Sono stati cancellati in nome della potenza del denaro e del consumismo sfrenato. Ma ci rendiamo conto che oggi parliamo ancora di guerre? Sessant’anni fa Bob Dylan cantava contro le guerre e noi siamo ancora in guerra. A me, che sono un pensatore, tutto questo fa tanto male. Sa qual è il problema? Non ti danno neanche lo spazio per parlare. Quando cerchi di far prendere coscienza ai giovani ti tarpano le ali.
Un quadro tutt’altro che incoraggiante… Come si può uscire da questa impasse?

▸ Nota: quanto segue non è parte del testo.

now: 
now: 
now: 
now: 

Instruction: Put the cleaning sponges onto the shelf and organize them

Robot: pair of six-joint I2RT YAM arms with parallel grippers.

Io sono solo un pazzo visionario, non un politologo né un sociologo. Pensi che io me ne andai dalla banca dopo essere stato assunto da giovane perché avevo capito una cosa: volevo essere un uomo libero. Oggi, se non ti fai mettere i piedi in testa, in qualche modo risolvi. Il gioco del potere è proprio dominare, creare un branco: se hai il coraggio di uscire ti fanno male. L’Italia dovrebbe capire che è necessario investire sul futuro più che inviare armi all’Ucraina: è un controsenso illogico per un Paese che cade a pezzi, soprattutto per l’area popolare. Il problema è che in trent’anni non c’è stato un avanzamento rispetto alla questione etica e morale. A Napoli, come contentino, hanno dato l’università a Scampia.
Cambia poco…
Pensiamo per un attimo alla festa scudetto che abbiamo visto in lungo e in largo: non sono emozioni surrogate? Come se ci fosse stata una voglia esagerata di far vedere che si festeggia… Improvvisamente tutti sono diventati tifosi. Il pallone diventa un’arma per far sentire viva la gente. E tutti si piegano al volere generale. Ma forse Napoli serviva anche in questo: spesso tirano fuori questa città come salva-nazione. Sia chiaro: io non sono il capopopolo o il Masaniello di turno; io vorrei fare quello che è richiesto agli artisti: segnalare, evidenziare alcune cose.
Quanto è difficile farlo a Napoli e nel nostro Paese in generale?
Ho subito spesso ostracismo ma credo che per un uomo-artista la cosa fondamentale sia non tradire la propria coscienza. Ci deve essere rispetto per te e per quello che hai fatto.